**What to produce:** Copy each line of the data beneath in which the word "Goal" appears.
[Opening Given data section]
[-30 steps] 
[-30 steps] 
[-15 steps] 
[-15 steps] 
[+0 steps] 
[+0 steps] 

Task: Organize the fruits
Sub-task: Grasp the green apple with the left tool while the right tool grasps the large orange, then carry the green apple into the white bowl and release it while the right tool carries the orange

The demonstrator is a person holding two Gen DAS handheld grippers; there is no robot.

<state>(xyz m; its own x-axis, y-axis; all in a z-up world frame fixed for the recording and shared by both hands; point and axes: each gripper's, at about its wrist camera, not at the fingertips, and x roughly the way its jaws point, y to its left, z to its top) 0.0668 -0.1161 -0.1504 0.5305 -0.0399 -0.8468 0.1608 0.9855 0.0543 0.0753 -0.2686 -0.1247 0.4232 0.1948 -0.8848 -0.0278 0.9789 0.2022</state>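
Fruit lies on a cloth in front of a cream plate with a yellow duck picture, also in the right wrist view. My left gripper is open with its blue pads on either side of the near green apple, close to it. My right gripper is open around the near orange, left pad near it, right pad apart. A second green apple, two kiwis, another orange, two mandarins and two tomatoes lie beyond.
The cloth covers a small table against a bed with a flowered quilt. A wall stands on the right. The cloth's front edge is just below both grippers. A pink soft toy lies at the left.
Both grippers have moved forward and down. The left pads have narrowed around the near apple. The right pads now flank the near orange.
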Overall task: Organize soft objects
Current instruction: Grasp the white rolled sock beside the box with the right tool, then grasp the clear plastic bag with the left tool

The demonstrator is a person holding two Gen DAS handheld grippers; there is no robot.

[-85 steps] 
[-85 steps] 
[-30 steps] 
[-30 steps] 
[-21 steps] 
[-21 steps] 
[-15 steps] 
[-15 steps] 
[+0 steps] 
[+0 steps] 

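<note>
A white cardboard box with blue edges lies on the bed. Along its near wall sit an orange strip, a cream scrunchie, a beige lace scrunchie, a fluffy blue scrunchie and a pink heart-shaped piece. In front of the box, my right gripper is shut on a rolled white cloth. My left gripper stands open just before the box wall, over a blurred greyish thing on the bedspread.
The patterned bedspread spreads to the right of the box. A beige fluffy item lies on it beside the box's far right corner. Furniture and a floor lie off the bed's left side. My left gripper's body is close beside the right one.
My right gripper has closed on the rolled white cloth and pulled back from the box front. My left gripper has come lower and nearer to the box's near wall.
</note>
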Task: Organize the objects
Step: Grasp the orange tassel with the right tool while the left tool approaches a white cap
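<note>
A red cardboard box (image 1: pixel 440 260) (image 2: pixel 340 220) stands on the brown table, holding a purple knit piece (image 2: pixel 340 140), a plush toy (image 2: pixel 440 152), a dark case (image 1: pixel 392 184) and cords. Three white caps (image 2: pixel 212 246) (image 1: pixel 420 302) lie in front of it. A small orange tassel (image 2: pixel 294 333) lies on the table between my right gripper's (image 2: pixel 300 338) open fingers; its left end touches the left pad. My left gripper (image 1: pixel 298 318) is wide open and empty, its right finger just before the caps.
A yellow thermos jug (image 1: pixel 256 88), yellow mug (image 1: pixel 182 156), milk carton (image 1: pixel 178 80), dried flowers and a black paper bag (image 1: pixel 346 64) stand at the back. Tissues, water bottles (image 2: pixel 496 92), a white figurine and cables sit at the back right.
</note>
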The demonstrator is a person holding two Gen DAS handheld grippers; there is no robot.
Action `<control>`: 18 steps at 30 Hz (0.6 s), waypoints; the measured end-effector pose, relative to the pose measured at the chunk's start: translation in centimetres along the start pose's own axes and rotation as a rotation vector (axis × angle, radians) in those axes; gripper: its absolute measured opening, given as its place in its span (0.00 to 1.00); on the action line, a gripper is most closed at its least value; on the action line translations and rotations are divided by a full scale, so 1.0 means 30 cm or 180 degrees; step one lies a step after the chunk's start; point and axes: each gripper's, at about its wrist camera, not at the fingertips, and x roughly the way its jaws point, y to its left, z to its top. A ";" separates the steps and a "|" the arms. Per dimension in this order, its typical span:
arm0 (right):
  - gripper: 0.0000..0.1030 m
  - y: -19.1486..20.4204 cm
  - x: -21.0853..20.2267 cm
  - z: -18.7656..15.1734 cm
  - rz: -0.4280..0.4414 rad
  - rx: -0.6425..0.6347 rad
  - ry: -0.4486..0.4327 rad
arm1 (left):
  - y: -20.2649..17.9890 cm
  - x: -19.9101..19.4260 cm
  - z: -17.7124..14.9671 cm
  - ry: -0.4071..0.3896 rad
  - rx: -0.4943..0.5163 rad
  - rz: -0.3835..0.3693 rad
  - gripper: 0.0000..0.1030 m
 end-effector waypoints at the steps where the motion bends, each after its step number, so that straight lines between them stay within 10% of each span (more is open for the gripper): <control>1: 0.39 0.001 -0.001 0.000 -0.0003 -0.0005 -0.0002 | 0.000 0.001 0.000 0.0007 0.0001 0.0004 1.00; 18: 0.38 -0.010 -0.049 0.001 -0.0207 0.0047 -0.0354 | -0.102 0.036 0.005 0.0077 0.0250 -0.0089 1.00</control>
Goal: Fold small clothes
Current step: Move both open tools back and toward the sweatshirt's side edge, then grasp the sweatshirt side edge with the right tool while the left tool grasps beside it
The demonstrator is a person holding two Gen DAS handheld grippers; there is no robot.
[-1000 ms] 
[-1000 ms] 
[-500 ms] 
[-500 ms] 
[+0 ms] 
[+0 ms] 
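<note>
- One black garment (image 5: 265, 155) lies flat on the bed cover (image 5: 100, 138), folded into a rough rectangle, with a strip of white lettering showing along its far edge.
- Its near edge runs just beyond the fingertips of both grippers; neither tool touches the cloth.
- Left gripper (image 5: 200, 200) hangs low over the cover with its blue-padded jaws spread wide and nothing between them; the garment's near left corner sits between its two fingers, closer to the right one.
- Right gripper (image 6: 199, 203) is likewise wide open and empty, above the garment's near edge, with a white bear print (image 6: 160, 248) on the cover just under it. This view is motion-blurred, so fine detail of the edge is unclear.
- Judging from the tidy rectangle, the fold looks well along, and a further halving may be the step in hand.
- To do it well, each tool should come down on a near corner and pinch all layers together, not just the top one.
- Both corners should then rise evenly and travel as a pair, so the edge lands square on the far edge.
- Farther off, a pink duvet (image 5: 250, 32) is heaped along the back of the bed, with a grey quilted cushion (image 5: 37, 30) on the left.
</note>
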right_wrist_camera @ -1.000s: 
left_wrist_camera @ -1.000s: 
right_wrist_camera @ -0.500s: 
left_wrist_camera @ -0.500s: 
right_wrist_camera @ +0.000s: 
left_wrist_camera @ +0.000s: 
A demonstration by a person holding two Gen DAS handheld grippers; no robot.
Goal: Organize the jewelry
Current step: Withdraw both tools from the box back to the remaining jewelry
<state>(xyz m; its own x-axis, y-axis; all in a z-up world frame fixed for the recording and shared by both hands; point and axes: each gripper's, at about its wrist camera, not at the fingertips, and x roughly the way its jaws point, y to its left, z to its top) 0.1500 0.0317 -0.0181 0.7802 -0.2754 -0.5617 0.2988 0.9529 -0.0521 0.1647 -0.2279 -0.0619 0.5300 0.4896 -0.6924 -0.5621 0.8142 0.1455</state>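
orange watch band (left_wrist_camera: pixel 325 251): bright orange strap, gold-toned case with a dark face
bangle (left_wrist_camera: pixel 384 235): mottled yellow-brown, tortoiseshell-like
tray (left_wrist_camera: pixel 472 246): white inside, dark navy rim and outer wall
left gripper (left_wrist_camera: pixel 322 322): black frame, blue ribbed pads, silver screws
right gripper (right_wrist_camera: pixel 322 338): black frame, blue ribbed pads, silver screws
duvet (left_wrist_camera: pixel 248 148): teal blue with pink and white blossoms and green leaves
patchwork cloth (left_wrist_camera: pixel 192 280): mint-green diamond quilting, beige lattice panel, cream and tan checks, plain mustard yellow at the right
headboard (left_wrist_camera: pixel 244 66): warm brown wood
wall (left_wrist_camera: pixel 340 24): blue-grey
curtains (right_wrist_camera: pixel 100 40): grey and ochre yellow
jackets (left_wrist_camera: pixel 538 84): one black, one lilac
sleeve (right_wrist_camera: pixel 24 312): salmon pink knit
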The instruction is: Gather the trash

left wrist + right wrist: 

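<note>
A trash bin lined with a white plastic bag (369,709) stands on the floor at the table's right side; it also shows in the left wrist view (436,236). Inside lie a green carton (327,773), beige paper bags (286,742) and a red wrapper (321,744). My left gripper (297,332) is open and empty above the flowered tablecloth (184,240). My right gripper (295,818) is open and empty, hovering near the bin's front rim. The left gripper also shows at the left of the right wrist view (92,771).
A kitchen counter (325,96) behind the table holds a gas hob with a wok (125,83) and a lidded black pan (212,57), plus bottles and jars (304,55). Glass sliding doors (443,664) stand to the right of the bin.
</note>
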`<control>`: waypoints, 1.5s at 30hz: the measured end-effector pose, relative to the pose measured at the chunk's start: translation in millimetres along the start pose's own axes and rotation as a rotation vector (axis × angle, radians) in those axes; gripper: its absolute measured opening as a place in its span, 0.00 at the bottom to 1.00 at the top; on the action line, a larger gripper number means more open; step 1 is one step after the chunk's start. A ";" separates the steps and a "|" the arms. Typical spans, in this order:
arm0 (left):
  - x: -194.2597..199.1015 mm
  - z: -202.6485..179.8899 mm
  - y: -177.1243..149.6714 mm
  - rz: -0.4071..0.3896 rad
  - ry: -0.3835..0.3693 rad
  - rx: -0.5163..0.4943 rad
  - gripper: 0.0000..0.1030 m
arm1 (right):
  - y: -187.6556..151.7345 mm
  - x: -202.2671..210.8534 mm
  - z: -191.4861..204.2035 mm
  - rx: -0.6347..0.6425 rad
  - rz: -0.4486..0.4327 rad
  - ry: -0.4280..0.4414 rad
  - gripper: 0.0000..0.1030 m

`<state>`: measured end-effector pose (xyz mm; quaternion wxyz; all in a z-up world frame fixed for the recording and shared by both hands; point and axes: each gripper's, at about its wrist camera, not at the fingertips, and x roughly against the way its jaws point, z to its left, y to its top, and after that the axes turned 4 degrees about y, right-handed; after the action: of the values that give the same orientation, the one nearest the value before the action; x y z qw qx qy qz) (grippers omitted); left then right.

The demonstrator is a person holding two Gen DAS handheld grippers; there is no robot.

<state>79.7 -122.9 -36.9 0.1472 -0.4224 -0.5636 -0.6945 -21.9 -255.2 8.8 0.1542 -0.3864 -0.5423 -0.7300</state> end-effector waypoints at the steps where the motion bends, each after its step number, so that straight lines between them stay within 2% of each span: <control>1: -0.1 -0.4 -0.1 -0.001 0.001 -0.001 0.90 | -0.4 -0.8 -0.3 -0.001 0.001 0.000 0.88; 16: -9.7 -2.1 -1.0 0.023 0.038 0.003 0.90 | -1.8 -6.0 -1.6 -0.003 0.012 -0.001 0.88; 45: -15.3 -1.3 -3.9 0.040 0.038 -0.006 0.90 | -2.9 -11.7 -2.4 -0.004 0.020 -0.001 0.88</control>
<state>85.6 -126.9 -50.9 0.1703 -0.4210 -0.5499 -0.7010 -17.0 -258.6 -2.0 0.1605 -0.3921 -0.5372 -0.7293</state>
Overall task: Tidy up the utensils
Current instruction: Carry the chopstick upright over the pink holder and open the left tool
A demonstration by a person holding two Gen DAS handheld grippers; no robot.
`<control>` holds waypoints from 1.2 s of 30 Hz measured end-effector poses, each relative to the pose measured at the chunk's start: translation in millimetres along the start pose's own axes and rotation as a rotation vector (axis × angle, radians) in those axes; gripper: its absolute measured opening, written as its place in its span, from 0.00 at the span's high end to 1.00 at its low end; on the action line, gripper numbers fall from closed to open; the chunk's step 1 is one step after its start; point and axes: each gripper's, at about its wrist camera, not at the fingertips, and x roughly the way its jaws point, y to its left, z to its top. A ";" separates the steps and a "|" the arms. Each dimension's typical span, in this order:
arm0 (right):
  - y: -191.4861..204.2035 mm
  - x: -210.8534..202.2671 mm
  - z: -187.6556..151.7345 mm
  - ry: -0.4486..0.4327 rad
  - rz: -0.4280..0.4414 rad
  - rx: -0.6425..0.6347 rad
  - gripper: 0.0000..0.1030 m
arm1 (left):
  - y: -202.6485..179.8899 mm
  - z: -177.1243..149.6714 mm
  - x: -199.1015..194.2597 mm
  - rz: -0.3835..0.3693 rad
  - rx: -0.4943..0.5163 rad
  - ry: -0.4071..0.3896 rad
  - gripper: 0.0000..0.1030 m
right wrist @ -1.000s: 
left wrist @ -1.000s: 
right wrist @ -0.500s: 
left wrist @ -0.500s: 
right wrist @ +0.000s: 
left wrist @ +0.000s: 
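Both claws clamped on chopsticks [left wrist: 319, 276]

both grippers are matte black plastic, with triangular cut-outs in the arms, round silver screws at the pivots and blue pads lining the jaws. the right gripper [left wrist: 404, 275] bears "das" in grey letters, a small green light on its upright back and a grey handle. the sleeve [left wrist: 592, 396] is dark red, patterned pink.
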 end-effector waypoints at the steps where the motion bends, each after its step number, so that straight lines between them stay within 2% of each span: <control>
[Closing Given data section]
**Answer for the task:**
Goal: Fold small clothes
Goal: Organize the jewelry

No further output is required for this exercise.